A seal 275 including one or more seal members, which may be attached together via the exemplary disclosed attachment techniques or integrally formed into a single seal member, may be attached to door frame 260. Seal 275 may be disposed between door assembly 255 and front member 245 when door assembly 255 is closed to substantially block access to incubation chamber 235 and seal incubation chamber 235. Seal 275 may be formed from any suitable material for forming a substantially air-tight (e.g., fully air-tight) seal such as, for example, foam, silicone, natural rubber, synthetic rubber, fluoroplastic material, polyurethane, neoprene, and/or any other suitable sealing material. For example, seal 275 may be formed from any suitable flexible and/or elastic material. In at least some exemplary embodiments, seal 275 may be formed from a viscoelastic foam material such as, for example, memory foam including polyurethane material. Seal 275 may allow components used during medical care such as, for example, tubes and wires (e.g., of devices used for infant care) to reach an infant disposed in incubation chamber 235 from outside of incubator 105 without compromising integrity of incubator 105 against insects and other external and/or environmental threats.
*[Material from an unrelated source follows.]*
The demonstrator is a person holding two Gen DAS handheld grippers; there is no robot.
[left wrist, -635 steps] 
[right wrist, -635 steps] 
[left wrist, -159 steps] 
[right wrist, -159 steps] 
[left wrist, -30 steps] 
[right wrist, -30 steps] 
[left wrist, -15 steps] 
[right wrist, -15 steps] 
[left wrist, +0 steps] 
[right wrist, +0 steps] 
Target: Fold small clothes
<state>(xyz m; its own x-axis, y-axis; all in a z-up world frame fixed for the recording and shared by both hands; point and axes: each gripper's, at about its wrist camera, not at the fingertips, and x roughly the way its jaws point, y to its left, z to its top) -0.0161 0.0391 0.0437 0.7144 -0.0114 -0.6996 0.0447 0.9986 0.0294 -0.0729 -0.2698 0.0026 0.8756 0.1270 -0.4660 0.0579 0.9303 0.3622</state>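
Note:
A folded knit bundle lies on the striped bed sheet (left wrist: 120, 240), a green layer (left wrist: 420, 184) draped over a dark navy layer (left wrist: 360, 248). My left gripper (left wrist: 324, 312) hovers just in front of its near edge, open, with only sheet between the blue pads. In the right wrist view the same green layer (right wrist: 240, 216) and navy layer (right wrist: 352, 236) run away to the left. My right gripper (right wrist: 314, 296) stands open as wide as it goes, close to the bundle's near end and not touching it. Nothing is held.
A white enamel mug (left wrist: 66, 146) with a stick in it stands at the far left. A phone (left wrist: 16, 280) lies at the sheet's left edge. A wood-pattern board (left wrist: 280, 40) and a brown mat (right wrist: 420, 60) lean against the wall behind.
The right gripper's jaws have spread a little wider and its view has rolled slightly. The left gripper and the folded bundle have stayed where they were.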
Door members 270 may include one or more sets of aligned apertures (e.g., two or more sets of aligned apertures) that may each receive an access door 280. Access door 280 may be formed generally similarly to as described above regarding door assembly 255 (e.g., may include one or more door members generally similar to door members 270 that may form a transparent double wall). Access door 280 may be formed from similar material as door members 270 and may provide one or more transparent doors. Access door 280 may be attached to door members 270 using a door connector 285 that may be generally similar to door connector 265 (e.g., including the exemplary disclosed sprung hinge described above). Opening and closing one or more access doors 280 may provide access to an infant being cared for in incubation chamber 235 without opening entire door assembly 255. This may maintain better insulation, save power, and preserve seal 275 and door assembly 255 for when a smaller access aperture may be suitable for a given task such as making an adjustment in incubation chamber 235 (e.g., as opposed to complete access for placing and removing an infant in incubation chamber 235). Access door 280 may include a simplified connection (e.g., via a small number of fasteners such as two screws or bolts) to allow for easy replacement of an old or inoperable access door 285 with a new access door 285 by an end user of incubator 105.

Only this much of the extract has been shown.